Chapter Ninety-Seven
“Darla is hoping for another boy,” Jessica said to Jeremy.
“A girl in the families would be nice,” Jeremy said. “They bring fresh air into the place. What is Vernon wishing for?”
“A daughter would not be amiss with him, but our little girls have a way of dying.”
“Ah,” Jeremy said, his customary response to statements requiring no further discussion. Jessica had learned to read its range of emotions as he had the expression of her eyebrows.
“Vernon has confided to me that if the baby is a girl, he’ll insist she call him Daddy,” Jessica said. “He does not like it that Miles calls him Papa. Says it makes him sound and feel old, but Papa was Darla’s preference.”
“Ah,” said Jeremy again.
“Indeed,” agreed Jessica.
It was autumn again, three months from the close of the nineteenth century, a much anticipated event nationwide that had sparked the friends’ earlier conversation in the gazebo. Jessica had informed Jeremy, who enjoyed her sharing the contents of her
readings with him, that the purists would have the new millennium begin January 1, 190l, because the Gregorian calendar numbered century years from 1 to 100. She was glad the pragmatists were not following the convention and were going with the ancient astronomers’ idea of numbering years from 0 to 99. She might not be alive to usher in the new century in 1901.
“Now, Jess,” Jeremy cautioned.
“Just stating the practical, Jeremy. The old body is wearing out, so it reminds me every morning I get out of bed.”
“Yes, well…” Jeremy recrossed his legs on the swing of the gazebo, uncomfortable with the mention of the inevitable, Jessica recognized. She was eighty-two, and he ninety-three. She changed the subject. She’d received letters from Sarah Conklin and Tippy. The chamber of commerce had selected Sarah among Boston’s Women of the Century, and Tippy was launching a new line of feminine wear to support the vanguard of women emerging in society determined to be socially useful and personally autonomous.

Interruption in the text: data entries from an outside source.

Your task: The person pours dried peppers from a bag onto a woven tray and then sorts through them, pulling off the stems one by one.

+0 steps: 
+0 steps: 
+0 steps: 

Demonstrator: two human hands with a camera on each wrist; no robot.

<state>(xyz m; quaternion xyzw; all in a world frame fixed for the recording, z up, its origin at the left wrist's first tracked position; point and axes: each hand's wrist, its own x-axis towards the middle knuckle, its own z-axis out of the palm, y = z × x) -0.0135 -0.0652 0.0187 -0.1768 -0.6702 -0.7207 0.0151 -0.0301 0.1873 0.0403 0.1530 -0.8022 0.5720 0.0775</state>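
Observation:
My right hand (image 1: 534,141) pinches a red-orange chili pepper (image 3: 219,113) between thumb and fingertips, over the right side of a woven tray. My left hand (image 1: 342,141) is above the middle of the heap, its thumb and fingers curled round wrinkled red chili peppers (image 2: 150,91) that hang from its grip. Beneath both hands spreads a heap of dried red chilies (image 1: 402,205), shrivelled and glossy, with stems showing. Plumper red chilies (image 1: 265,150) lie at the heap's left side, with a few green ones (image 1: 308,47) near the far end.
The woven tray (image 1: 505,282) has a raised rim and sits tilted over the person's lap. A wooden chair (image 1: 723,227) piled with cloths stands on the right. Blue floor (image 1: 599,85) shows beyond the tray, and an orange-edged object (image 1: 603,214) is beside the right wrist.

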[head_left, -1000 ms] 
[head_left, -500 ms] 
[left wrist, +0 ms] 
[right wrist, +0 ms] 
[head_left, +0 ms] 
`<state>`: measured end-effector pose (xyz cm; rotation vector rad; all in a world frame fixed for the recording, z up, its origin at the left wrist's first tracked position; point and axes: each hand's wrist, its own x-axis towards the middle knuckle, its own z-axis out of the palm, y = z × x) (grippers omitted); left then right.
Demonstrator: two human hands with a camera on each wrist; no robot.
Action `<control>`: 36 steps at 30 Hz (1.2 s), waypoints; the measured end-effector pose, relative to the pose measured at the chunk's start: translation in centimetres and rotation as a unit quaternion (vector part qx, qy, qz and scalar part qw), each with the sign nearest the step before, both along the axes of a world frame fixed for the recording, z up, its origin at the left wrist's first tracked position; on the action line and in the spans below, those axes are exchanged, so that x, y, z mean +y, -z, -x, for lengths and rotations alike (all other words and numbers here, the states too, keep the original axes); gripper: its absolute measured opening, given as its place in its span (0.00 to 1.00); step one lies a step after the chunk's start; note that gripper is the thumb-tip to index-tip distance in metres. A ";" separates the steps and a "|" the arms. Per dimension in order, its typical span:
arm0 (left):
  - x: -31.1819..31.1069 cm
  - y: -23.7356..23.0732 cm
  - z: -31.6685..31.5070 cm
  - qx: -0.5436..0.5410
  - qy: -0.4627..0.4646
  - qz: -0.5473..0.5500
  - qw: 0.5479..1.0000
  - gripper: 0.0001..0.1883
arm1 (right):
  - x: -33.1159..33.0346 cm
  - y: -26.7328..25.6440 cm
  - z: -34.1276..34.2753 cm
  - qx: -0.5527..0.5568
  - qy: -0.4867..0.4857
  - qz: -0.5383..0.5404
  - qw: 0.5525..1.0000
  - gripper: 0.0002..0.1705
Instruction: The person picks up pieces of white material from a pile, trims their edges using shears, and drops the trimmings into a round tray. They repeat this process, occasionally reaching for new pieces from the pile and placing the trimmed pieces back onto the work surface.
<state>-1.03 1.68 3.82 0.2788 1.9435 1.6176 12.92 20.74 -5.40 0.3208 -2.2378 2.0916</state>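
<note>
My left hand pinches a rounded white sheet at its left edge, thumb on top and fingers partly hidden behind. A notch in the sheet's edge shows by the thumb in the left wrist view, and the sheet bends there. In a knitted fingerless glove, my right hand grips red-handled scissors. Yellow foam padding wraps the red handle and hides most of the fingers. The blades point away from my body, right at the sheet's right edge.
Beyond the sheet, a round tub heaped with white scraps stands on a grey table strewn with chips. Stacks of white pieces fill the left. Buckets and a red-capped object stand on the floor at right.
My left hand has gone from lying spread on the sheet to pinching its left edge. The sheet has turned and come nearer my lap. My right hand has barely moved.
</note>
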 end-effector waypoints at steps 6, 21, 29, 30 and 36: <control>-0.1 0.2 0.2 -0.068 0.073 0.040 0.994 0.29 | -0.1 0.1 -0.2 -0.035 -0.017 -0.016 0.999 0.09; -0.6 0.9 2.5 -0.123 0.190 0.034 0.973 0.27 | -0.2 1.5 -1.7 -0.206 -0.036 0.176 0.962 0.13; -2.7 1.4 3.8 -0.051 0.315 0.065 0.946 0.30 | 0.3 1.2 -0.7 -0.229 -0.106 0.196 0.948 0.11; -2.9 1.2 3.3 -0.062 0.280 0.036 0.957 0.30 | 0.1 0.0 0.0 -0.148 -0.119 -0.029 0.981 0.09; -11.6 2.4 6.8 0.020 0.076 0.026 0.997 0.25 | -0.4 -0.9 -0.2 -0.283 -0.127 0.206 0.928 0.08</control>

“Comfortable, practical, and aesthetically pleasing,” Jessica quoted Tippy’s description of her designs to which Jeremy returned his usual “Ah” in approval. Eventually, Jessica got around to the reason she’d sent word she’d like to see him. She reached for a small jewelry box she’d brought to the gazebo.
“Jeremy, dear, I wonder if you’d do me a favor?”
“Anything, Jess. You know that.”
“Would you sell this for me?”
Jessica opened the lid of the box containing the emerald brooch her father had presented her on her eighteenth birthday. Recognition and surprise flared in her old friend’s gaze.